Human rights group urges FIFA to nix Israel’s West Bank soccer games

Josefin Dolsten

Israel national football team players training in Tel Aviv on Sept. 4, 2013. (Flash90)

Israel national football team players training in Tel Aviv on Sept. 4, 2013. (Flash90)

(JTA) — A human rights group called on FIFA, international soccer’s governing body, to quit sponsoring matches in the West Bank held by Israel’s soccer association.

“By holding games on stolen land, FIFA is tarnishing the beautiful game of football,” said Sari Bashi, Israel and Palestine country director for Human Rights Watch. “FIFA should step up now to give settlement clubs a red card and insist the Israel Football Association play by the rules.”

The group said Monday that it had conducted an investigation of the Israel Football Association, a FIFA member, and found that the group holds games in West Bank settlements, “on land unlawfully taken from Palestinians.”
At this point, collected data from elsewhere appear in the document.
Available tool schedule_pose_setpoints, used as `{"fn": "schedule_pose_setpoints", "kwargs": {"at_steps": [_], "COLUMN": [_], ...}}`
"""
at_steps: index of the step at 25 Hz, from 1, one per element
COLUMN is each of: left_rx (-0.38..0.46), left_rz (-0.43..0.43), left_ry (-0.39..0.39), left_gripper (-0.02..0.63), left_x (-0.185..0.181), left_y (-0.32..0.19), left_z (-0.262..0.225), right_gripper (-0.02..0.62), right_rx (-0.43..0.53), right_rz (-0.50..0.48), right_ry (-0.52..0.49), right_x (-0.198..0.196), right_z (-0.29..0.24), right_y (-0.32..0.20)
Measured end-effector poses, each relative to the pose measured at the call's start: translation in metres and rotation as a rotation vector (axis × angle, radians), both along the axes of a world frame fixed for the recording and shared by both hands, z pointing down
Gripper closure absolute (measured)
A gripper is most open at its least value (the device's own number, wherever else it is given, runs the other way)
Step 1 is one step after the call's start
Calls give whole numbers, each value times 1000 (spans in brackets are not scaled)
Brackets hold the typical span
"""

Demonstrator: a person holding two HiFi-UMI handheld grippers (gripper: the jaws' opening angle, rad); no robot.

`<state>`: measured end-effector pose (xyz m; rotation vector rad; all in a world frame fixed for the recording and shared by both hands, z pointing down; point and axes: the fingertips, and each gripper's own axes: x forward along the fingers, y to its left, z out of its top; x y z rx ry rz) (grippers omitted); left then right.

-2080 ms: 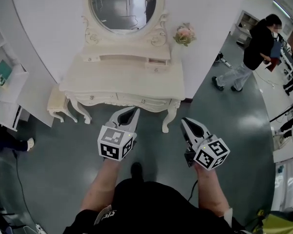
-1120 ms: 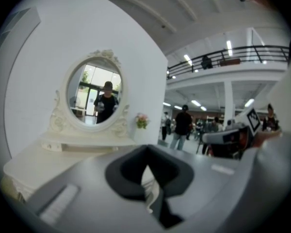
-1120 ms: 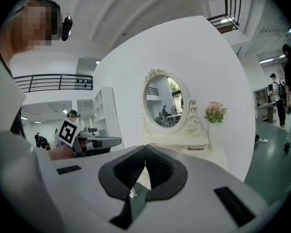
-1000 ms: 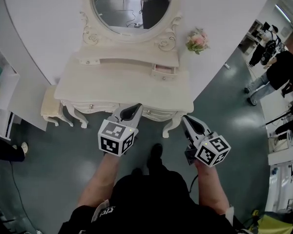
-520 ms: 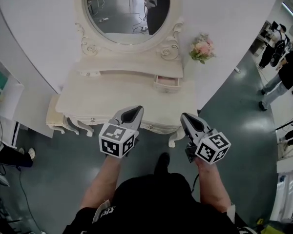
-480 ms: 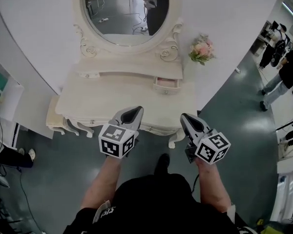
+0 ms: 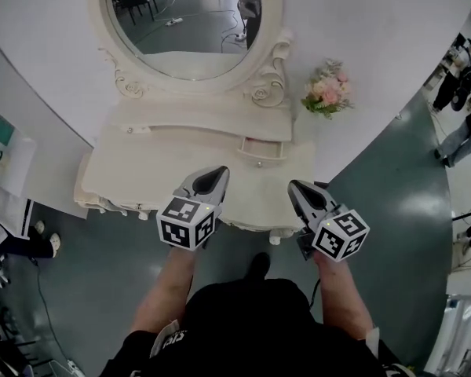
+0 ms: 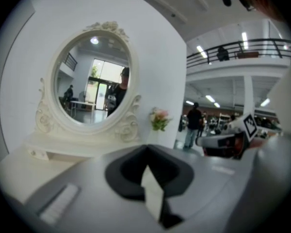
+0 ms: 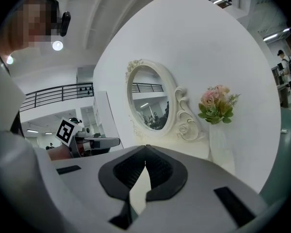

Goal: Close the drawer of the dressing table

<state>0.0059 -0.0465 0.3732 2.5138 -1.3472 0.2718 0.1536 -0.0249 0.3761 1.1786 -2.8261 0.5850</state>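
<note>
**A:** While both are raised in front of the person, how do the hand-held grippers stand?

**B:** The left hand-held gripper [image 7: 217, 171] is clenched. In its own view [image 8: 146, 147] the tips meet and nothing sits between them. The right hand-held gripper [image 7: 292, 184] is clenched the same way, with its tips together on nothing [image 9: 145, 147]. Each one shows the other's marker cube off to its side.

**A:** What lies under them?

**B:** In the head view the left tip hangs over the front part of the cream counter [image 7: 141, 163]. The right tip is near the counter's front right corner. Neither touches anything.

**A:** And the drawer?

**B:** The drawer [image 7: 261, 154] is beyond the two grippers and nearer the right one, apart from both. It is a small cream drawer at the right end of the raised tier under the mirror [image 7: 190, 18]. It is pulled out over the counter, with a pinkish inside showing behind its front panel. The panel has one small round knob in the middle.

**A:** Is there anything round about?

**B:** The mirror is oval in a carved, scrolled frame, and it reflects a grey floor and the person. A bunch of pink flowers [image 7: 327, 93] stands by the white wall just right of the frame. Both gripper views show the flowers too [image 9: 217, 103]. Past the dressing table's right side is the grey floor [image 7: 392, 210], with people standing far off.
</note>
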Motion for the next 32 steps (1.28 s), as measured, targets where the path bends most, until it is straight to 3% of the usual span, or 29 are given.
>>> {"fn": "schedule_pose_setpoints", "kwargs": {"at_steps": [5,13,22,32], "left_rx": [-28,-58,-35,-79], "left_rz": [-33,-2,101,166], "left_ry": [-18,-13,19,14], "left_gripper": [595,595,595,595], "left_x": [8,1,-31,-38], "left_y": [-22,-43,-81,-102], "left_z": [5,21,30,66], "right_gripper": [600,597,578,554], "right_rx": [-21,-76,-86,-180], "right_rz": [-43,-39,102,195], "right_ry": [-6,24,155,174], "right_x": [5,-17,-42,-49], "right_z": [11,32,40,90], "right_y": [-25,-50,-90,-100]}}
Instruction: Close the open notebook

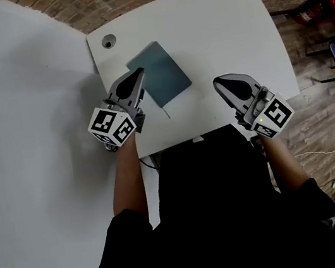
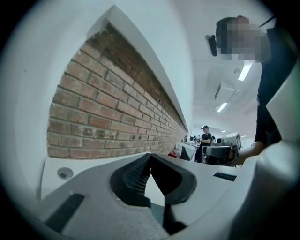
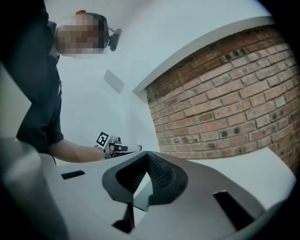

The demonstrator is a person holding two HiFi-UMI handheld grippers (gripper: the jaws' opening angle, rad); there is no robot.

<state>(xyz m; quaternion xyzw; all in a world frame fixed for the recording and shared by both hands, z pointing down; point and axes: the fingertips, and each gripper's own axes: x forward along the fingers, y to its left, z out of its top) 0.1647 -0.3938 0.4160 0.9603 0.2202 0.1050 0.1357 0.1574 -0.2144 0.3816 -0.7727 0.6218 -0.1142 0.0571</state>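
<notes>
Looks like this one's mostly done: the slim blue-grey notebook (image 1: 158, 74) is seen lying flat and apparently shut on the white tabletop (image 1: 220, 31), in its left half, right by the tip of the left gripper (image 1: 139, 73). Whether it's actually being touched can't be told. The fingers of both the left gripper and the right gripper (image 1: 218, 81) are pressed together, with nothing pinched. If the cover needs settling, a light downward dab near the free edge is probably better than a sideways shove, so the book isn't skated around. Room-wise, the tabletop's left edge and the small round cable hole (image 1: 109, 41) are near the notebook. Plenty of bare surface is left on the right, where the right gripper is held well apart.
</notes>
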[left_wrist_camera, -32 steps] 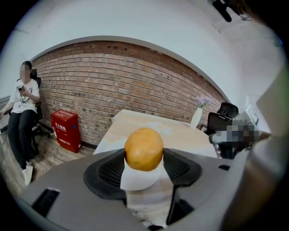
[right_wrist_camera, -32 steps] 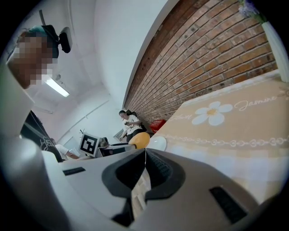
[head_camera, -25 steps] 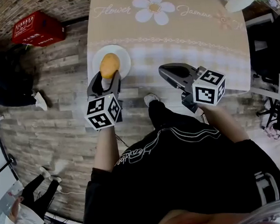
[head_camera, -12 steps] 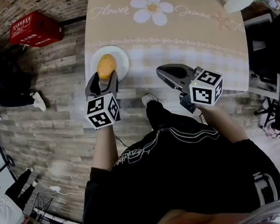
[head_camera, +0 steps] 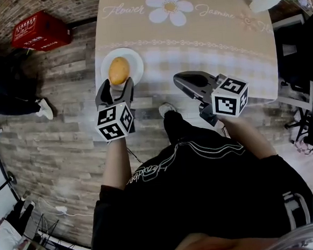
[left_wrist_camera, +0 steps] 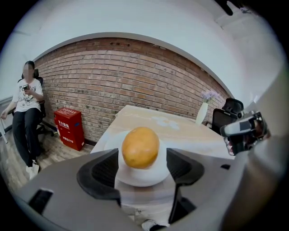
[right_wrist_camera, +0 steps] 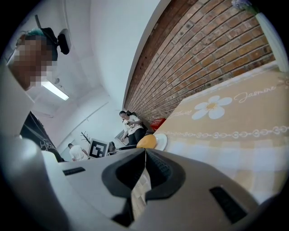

Also, the Palestinian Football Association has accused its Israeli counterpart of violating FIFA rules, by holding games without permission on the territory of another member group, and a FIFA committee is set to submit recommendations on the issue by Oct. 13, according to the statement.

Human Rights Watch said a legal adviser for the Israel Football Association dismissed the relevance of their claims.

“[T]he purpose of the IFA is to benefit football. That is its sole concern. Political issues are not part of our ‘playing field,’” Efraim Barak told the group, according to the statement.

FIFA Human Rights Manager Andreas Graf he did not have time to respond to the investigation before its publication, but told Human Rights Watch that he would “endeavor to reply at a later date,” the statement said.